The live debate ran for four weeks, the students then had a further two weeks to submit their contributions to Turnitin.  Each student was required to make at least 5 contributions of not more than 500 words to encourage a succinct and punchy debate supported by references and a bibliography.

When marking the assignment two screens certainly helped, having the live debate on a laptop so that the developing arguments could be read and followed, as well as Turnitin on a PC displaying individual student’s submission.  As the debate went on individual students submissions could be repeatedly accessed, marking them an entry at a time.  Although no longer to do than 5 individual student’s essays, these did have to be done a group at a time, to break midway would have caused a loss in the threads of arguments that were developing.
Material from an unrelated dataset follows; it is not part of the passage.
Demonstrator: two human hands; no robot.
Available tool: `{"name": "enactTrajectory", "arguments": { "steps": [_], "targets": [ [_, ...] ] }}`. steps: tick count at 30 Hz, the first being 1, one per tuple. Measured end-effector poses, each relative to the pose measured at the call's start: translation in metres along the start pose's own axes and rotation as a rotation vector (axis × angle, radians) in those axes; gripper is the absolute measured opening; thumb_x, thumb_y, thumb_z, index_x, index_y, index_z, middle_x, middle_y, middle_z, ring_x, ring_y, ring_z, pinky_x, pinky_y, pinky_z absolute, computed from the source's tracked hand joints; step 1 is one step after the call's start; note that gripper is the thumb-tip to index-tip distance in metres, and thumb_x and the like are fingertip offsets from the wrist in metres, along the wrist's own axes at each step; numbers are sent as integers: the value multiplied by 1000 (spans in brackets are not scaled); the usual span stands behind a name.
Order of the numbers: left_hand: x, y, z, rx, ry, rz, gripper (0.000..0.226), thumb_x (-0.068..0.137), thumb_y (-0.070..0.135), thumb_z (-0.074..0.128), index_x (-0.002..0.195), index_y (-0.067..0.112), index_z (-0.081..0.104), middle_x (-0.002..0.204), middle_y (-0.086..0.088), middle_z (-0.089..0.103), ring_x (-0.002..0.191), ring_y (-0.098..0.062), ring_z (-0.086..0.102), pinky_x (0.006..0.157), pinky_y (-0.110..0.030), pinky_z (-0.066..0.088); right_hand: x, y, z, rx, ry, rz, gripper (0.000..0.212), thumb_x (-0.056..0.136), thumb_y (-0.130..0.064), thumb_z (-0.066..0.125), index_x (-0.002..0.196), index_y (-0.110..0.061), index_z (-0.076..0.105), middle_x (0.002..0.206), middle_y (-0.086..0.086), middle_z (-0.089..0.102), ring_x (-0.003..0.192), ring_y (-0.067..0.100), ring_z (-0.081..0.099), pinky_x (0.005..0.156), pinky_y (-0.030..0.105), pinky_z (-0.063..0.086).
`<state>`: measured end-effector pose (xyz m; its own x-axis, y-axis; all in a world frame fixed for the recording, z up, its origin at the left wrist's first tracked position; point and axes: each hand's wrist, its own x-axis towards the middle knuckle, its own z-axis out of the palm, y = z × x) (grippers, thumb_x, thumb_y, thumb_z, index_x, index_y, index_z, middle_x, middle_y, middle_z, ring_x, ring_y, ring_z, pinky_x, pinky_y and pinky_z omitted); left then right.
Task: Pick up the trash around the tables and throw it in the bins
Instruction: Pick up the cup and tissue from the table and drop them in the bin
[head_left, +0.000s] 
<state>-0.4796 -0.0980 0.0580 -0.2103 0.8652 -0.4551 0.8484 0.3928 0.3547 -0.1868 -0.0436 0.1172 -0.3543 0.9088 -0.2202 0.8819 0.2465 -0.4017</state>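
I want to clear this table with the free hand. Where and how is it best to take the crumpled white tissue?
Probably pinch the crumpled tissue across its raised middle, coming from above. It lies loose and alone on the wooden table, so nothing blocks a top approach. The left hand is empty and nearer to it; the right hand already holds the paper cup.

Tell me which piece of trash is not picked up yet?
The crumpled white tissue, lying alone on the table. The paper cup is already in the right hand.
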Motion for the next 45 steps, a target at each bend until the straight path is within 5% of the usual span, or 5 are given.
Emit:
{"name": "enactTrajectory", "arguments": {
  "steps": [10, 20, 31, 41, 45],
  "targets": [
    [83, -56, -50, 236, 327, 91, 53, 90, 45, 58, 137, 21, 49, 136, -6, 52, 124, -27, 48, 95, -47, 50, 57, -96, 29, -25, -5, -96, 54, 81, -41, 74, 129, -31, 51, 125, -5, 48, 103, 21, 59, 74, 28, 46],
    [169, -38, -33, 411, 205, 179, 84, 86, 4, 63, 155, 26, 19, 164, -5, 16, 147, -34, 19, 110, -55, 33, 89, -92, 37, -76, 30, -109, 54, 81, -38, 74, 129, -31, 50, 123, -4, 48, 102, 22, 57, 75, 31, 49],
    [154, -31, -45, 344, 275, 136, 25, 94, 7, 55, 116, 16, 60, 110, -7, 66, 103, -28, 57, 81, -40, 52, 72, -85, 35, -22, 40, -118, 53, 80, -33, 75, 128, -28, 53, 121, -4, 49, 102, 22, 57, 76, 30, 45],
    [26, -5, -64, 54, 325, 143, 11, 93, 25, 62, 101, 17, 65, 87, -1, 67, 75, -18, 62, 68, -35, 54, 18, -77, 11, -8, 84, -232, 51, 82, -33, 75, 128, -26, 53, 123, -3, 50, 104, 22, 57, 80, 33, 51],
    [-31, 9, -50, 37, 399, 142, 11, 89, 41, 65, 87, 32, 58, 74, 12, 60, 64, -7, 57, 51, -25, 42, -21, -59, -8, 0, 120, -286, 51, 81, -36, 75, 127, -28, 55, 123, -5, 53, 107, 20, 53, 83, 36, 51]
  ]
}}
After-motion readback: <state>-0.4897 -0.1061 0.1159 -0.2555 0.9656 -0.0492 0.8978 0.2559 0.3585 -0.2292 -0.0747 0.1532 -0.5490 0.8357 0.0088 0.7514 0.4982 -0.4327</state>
The students received feedback as a group that commented on their chosen area of debate, the flow of arguments and discussion and their responses to each other, as well as individual academic feedback on their contributions.  This method of assessment evaluated students’ ability to;

  • Formulate well referenced and formulated arguments
  • To respond to emerging arguments presented by others, identifying common threads and responding appropriately
  • To engage in a live debate that can respond to current affairs
  • To utilise a range of ICT and media
  • To work within a group, dependent on each other

The student voice

5Initially students felt daunted by the prospect of engaging in an online forum, however the supported experiences in the ICT suite helped to assuage this. Having played within practice debates, seeing how to embed video, images and links, they saw the opportunities of engaging in a dynamic assessment tool.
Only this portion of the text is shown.